_AIM OF THE TASK_
Nothing should be left out: output all of the entries exactly.

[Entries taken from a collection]
- Opening Delimiter -

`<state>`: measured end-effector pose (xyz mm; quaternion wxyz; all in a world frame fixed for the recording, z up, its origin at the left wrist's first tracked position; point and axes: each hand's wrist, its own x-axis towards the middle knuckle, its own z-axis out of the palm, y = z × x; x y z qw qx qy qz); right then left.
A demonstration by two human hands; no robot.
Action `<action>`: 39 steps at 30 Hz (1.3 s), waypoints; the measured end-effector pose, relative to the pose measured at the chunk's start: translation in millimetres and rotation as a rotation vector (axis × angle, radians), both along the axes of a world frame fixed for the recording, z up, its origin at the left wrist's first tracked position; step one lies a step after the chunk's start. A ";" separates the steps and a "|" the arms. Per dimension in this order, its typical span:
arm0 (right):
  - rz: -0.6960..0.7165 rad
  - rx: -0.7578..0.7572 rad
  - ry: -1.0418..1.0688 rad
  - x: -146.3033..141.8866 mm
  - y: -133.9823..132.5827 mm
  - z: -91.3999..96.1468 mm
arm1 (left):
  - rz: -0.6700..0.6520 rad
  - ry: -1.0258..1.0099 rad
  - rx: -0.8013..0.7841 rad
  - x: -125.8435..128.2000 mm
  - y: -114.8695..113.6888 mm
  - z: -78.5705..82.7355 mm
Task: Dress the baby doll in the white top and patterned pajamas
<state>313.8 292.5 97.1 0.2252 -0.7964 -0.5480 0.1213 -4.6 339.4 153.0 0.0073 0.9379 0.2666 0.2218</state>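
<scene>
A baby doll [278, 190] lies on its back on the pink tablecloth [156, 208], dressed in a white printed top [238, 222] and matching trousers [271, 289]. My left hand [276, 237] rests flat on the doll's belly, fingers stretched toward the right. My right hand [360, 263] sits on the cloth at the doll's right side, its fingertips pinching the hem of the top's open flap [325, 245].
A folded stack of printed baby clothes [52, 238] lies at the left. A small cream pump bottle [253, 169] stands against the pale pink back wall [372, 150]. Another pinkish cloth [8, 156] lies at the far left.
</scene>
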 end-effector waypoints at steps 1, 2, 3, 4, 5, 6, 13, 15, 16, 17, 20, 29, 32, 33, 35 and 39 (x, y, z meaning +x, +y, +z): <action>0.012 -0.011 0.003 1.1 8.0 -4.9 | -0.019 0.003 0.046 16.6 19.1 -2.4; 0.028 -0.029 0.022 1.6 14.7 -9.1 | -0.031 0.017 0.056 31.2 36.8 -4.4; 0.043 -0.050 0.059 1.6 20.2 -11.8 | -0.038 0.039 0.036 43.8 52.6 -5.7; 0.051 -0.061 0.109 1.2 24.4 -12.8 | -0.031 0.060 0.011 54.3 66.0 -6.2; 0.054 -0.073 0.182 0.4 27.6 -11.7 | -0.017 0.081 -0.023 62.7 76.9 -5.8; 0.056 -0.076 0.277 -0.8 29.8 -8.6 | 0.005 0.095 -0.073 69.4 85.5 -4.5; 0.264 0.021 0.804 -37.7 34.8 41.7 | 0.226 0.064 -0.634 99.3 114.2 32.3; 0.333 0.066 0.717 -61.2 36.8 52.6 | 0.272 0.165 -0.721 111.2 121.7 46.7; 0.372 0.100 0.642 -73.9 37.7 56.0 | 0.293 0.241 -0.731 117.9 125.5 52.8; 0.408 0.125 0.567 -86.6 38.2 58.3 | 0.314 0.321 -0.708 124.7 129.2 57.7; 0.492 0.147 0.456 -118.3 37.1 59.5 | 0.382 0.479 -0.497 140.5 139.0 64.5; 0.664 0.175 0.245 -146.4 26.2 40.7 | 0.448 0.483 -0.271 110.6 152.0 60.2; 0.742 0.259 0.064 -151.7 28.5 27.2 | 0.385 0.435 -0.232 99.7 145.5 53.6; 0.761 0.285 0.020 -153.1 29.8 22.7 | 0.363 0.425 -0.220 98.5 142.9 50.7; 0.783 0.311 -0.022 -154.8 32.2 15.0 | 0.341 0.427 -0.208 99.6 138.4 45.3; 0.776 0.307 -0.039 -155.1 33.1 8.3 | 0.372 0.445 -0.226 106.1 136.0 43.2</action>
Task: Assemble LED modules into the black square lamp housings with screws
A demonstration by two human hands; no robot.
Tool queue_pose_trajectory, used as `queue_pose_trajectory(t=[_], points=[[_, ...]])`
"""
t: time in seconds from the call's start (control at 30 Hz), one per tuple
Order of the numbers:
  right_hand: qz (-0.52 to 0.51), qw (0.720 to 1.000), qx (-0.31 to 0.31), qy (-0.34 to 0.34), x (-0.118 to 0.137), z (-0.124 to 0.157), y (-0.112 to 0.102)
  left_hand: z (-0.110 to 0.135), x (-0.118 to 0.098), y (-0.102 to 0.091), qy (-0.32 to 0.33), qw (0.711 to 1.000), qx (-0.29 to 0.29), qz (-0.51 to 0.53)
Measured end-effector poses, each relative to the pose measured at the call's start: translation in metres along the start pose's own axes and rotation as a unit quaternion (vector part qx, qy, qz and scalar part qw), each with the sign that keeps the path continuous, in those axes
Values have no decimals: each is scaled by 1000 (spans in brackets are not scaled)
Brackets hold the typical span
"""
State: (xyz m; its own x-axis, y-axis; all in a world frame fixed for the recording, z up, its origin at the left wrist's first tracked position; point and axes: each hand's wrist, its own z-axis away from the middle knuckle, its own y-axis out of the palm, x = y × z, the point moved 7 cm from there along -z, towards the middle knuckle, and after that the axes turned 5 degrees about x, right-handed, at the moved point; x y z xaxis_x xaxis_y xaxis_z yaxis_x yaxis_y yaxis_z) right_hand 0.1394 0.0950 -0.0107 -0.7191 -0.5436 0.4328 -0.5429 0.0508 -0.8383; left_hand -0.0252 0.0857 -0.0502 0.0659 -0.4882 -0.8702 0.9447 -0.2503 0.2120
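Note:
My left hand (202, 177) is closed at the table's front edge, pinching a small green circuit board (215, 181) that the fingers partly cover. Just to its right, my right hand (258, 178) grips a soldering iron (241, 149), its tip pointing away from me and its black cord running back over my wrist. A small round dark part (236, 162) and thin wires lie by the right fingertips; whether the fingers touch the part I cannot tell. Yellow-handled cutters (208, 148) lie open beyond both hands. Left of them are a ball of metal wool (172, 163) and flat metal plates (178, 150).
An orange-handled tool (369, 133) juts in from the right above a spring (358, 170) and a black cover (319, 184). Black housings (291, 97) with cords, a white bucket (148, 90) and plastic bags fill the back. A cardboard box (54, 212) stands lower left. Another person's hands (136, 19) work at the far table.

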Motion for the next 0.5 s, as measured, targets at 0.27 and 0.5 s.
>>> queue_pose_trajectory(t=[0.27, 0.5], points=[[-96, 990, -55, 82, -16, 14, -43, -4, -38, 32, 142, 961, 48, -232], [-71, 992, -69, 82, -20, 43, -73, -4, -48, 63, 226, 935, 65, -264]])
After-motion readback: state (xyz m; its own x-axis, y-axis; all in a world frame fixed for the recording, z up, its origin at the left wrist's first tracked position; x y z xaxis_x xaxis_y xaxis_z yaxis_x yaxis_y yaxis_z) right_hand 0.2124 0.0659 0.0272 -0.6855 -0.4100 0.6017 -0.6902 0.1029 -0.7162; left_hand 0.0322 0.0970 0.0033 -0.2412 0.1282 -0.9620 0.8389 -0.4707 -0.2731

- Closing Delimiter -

_YOUR RESPONSE_
`<state>`: measured end-effector pose (xyz mm; quaternion wxyz; all in a world frame fixed for the recording, z up, its origin at the left wrist's first tracked position; point and axes: each hand's wrist, its own x-axis towards the middle knuckle, its own z-axis out of the palm, y = z × x; x y z qw qx qy qz); right then left.
A demonstration by two human hands; no robot.
Action `<action>`: 39 steps at 30 Hz (1.3 s), waypoints; the measured end-effector pose, relative to the pose measured at the chunk's start: translation in millimetres and rotation as a rotation vector (axis × angle, radians), both along the axes of a world frame fixed for the recording, z up, its origin at the left wrist's first tracked position; step one lies a step after the chunk's start. A ";" separates the steps and a "|" the arms. Per dimension in this order, its typical span:
arm0 (right):
  - rz: -0.6960..0.7165 rad
  - rx: -0.7578..0.7572 rad
  - ry: -1.0418..1.0688 rad
  - x: -146.3033..141.8866 mm
  - y: -133.9823..132.5827 mm
  - z: -91.3999..96.1468 mm
arm1 (left):
  - rz: -0.6700..0.6520 rad
  - ry: -1.0258..1.0099 rad
  - rx: -0.8013..0.7841 rad
  - x: -125.8435..128.2000 mm
  - y: -114.8695..113.6888 mm
  - z: -78.5705..82.7355 mm
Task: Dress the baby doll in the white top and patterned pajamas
<state>313.8 292.5 97.1 0.2252 -0.7964 -0.5480 0.1213 -4.6 339.4 153.0 0.0073 0.9379 0.2666 0.2218</state>
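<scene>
A baby doll [278, 190] lies on its back on the pink tablecloth [156, 208], dressed in a white printed top [238, 222] and matching trousers [271, 289]. My left hand [276, 237] rests flat on the doll's belly, fingers stretched toward the right. My right hand [360, 263] sits on the cloth at the doll's right side, its fingertips pinching the hem of the top's open flap [325, 245].
A folded stack of printed baby clothes [52, 238] lies at the left. A small cream pump bottle [253, 169] stands against the pale pink back wall [372, 150]. Another pinkish cloth [8, 156] lies at the far left.
</scene>
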 end-effector waypoints at steps 1, 2, 3, 4, 5, 6, 13, 15, 16, 17, 20, 29, 32, 33, 35 and 39 (x, y, z meaning +x, +y, +z): <action>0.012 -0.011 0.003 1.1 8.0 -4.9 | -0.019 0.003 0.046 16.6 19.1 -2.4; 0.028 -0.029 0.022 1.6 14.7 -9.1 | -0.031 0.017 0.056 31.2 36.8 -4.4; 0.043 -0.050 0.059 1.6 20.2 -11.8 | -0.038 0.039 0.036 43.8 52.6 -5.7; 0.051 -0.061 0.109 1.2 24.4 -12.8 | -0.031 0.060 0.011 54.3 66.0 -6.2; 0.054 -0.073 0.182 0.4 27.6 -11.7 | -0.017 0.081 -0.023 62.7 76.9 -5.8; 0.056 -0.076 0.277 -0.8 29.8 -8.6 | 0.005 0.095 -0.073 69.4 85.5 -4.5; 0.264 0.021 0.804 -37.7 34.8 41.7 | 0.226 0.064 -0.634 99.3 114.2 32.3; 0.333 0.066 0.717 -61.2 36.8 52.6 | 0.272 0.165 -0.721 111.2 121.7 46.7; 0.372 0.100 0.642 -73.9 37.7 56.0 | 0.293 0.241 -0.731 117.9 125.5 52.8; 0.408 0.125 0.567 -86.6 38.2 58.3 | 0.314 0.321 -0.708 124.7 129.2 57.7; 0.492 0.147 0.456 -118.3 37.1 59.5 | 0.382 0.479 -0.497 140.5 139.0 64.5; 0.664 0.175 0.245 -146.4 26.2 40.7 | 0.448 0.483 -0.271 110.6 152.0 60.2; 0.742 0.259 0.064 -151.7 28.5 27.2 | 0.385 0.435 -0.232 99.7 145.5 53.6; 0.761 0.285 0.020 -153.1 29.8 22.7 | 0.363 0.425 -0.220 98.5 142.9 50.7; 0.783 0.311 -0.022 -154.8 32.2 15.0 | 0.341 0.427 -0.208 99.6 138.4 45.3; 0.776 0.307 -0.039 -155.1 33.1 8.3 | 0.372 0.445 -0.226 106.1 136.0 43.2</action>
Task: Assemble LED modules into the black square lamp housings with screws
A demonstration by two human hands; no robot.
Tool queue_pose_trajectory, used as `queue_pose_trajectory(t=[_], points=[[_, ...]])`
"""
t: time in seconds from the call's start (control at 30 Hz), one per tuple
Order of the numbers:
  right_hand: qz (-0.52 to 0.51), qw (0.720 to 1.000), qx (-0.31 to 0.31), qy (-0.34 to 0.34), x (-0.118 to 0.137), z (-0.124 to 0.157), y (-0.112 to 0.102)
  left_hand: z (-0.110 to 0.135), x (-0.118 to 0.098), y (-0.102 to 0.091), qy (-0.32 to 0.33), qw (0.711 to 1.000), qx (-0.29 to 0.29), qz (-0.51 to 0.53)
Measured end-effector poses, each relative to the pose measured at the call's start: translation in metres along the start pose's own axes and rotation as a unit quaternion (vector part qx, qy, qz and scalar part qw), each with the sign that keeps the path continuous, in those axes
Values have no decimals: each is scaled by 1000 (spans in brackets are not scaled)
Brackets hold the typical span
"""
State: (xyz m; its own x-axis, y-axis; all in a world frame fixed for the recording, z up, its origin at the left wrist's first tracked position; point and axes: each hand's wrist, its own z-axis away from the middle knuckle, its own y-axis out of the palm, x = y × z, the point moved 7 cm from there along -z, towards the middle knuckle, and after that the axes turned 5 degrees about x, right-handed, at the moved point; x y z xaxis_x xaxis_y xaxis_z yaxis_x yaxis_y yaxis_z) right_hand 0.1394 0.0950 -0.0107 -0.7191 -0.5436 0.4328 -0.5429 0.0508 -0.8383; left_hand -0.0252 0.0857 -0.0502 0.0659 -0.4882 -0.8702 0.9447 -0.2503 0.2120
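Note:
My left hand (202, 177) is closed at the table's front edge, pinching a small green circuit board (215, 181) that the fingers partly cover. Just to its right, my right hand (258, 178) grips a soldering iron (241, 149), its tip pointing away from me and its black cord running back over my wrist. A small round dark part (236, 162) and thin wires lie by the right fingertips; whether the fingers touch the part I cannot tell. Yellow-handled cutters (208, 148) lie open beyond both hands. Left of them are a ball of metal wool (172, 163) and flat metal plates (178, 150).
An orange-handled tool (369, 133) juts in from the right above a spring (358, 170) and a black cover (319, 184). Black housings (291, 97) with cords, a white bucket (148, 90) and plastic bags fill the back. A cardboard box (54, 212) stands lower left. Another person's hands (136, 19) work at the far table.
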
Motion for the next 0.5 s, as measured, targets at 0.27 and 0.5 s.
>>> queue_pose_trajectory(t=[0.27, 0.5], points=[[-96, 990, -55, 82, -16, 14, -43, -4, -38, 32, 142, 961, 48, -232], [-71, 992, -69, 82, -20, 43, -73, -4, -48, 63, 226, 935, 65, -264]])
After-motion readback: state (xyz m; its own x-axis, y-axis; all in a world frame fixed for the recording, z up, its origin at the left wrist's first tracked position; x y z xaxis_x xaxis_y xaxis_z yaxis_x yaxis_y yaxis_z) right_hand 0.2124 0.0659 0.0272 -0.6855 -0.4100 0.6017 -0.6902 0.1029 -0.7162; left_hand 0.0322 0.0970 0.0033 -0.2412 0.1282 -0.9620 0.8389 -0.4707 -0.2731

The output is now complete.